Grant to Establish Fitness Program for Individuals with Disabilities, Educate Trainers
August 12, 2014
Director of Institutional Communication
AMHERST, N.Y. – A fitness initiative for individuals with disabilities and specialized instruction for trainers will be offered at Daemen College through a $50,000 Inclusive Fitness Field-Related Grant from the New York State Developmental Disabilities Planning Council (DDPC). Daemen is one of only three organizations statewide to receive the grant, which is renewable for an additional two years based on the program’s success.
“We are very excited about this project and grateful to the DDPC for providing the funding for such an important endeavor,” said Dr. Michael Brogan, Daemen vice president for academic affairs and dean of the college. “With this grant, Daemen can have a real impact on promoting regular exercise as a key element to a healthy lifestyle among individuals with disabilities.”
Following planning and development through the fall, the two-phase project, “Get Movin’ – Exercise, Nutrition and Wellness: A Fitness Initiative for Individuals With Disabilities,” is expected to kick off in January with a comprehensive “train the trainer” education program. Area fitness trainers and instructors will learn ways to modify fitness and exercise programs to make them accessible to individuals with disabilities. Intake assessment, designing exercise routines, disability awareness, wellness and nutrition mentoring, relaxation and stress management, and related areas will be covered in the educational sessions, which will be held on Daemen’s campus.
“Trainers will gain a foundational understanding of making exercise programs inclusive and learn ways to implement effective, adaptive methods to best accommodate the physical activity needs of individuals with disabilities,” explained Dr. Diane Ryan, associate professor of nursing, who will oversee the fitness initiative with Dr. Theresa Kolodziej, director of clinical education in physical therapy. “Inclusiveness in the fitness community is an area that’s developing as trainers interact more frequently with all types of clients, including those with varying disabilities.”
For the second phase, Daemen will offer next summer an inclusive exercise program for individuals with disabilities, as well as for family members and others who regularly interact with this population to learn the importance of incorporating healthy lifestyle changes. The on-campus sessions, which will cover exercise and overall wellness, will be a multi-disciplinary effort by faculty and students in the Daemen Nursing and Physical Therapy Departments.

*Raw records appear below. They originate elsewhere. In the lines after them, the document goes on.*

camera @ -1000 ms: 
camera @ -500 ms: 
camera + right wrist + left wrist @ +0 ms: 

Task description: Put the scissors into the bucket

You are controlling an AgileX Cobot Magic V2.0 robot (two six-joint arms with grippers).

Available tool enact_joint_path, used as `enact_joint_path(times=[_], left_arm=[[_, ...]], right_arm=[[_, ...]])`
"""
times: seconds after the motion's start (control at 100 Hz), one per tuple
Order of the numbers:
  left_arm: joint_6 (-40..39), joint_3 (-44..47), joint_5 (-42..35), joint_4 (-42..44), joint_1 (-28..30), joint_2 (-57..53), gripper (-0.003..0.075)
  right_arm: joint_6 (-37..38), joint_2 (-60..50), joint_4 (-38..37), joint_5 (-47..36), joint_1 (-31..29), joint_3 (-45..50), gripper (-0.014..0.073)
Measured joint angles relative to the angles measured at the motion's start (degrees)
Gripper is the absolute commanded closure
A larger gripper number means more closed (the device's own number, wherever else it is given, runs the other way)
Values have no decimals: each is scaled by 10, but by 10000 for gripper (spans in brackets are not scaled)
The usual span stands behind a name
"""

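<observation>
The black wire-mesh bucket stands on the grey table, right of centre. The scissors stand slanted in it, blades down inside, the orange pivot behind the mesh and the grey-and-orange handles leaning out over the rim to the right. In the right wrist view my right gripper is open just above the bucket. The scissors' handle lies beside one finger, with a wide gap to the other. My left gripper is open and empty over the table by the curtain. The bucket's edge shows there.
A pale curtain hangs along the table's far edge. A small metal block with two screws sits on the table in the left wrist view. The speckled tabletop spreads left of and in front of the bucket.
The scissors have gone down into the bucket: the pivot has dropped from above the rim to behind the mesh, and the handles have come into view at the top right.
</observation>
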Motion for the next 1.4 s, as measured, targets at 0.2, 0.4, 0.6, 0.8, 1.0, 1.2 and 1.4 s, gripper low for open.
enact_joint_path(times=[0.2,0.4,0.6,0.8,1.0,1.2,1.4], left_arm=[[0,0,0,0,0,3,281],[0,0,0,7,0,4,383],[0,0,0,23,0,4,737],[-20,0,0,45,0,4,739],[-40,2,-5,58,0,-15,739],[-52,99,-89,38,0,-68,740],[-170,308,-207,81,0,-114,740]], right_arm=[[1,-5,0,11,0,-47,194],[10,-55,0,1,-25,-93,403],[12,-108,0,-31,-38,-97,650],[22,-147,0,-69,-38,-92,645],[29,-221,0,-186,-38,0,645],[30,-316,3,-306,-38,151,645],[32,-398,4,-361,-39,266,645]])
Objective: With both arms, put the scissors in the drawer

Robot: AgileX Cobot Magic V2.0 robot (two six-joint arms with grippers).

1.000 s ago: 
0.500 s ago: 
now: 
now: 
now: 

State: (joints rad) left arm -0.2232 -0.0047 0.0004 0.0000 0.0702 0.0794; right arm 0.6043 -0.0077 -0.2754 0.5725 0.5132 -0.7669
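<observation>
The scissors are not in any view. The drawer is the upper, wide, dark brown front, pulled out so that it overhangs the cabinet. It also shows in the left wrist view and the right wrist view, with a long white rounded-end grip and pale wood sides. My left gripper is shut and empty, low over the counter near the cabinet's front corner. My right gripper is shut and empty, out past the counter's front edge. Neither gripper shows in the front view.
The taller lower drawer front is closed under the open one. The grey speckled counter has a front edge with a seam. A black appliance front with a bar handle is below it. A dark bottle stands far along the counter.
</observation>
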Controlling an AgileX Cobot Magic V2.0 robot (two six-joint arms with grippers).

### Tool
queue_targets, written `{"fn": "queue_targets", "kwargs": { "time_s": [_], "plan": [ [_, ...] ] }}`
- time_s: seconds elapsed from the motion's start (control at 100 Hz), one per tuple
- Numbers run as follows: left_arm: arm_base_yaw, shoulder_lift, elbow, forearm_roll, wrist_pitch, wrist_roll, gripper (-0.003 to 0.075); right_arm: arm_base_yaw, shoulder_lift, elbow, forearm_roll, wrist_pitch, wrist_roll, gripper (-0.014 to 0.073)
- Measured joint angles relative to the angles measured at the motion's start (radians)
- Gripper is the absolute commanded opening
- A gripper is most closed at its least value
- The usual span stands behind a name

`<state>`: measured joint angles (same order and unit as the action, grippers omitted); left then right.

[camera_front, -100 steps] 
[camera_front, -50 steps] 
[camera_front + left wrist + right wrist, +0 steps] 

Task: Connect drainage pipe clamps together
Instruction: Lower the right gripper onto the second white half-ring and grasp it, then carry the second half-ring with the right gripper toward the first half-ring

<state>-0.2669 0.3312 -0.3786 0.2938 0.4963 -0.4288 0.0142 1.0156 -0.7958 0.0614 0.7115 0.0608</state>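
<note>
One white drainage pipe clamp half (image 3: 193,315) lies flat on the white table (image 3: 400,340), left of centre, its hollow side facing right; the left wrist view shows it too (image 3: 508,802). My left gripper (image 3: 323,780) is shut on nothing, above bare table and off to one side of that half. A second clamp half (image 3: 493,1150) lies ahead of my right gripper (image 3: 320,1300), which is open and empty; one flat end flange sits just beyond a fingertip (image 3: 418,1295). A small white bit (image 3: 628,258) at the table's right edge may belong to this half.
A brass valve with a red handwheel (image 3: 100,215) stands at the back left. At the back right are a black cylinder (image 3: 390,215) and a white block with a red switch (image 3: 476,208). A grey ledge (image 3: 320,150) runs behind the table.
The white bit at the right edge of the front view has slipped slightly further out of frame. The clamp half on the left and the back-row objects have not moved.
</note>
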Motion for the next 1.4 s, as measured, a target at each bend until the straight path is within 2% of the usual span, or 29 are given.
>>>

“Regular physical activity has been shown to be elemental to healthy living and it is central to Daemen’s initiative,” said Ryan. “With the exercise program, we intend to blend moderate exercise with guidance on making healthy choices so that individuals with a range of disabilities may experience the life-changing benefits of overall wellness.”
As a whole, pointed out Dr. Ron Schenk, dean of the Division of Health and Human Services, “engaging fitness trainers and implementing exercise and nutrition programming for this population exemplifies Daemen’s dedication to the health, well-being and service to the community.”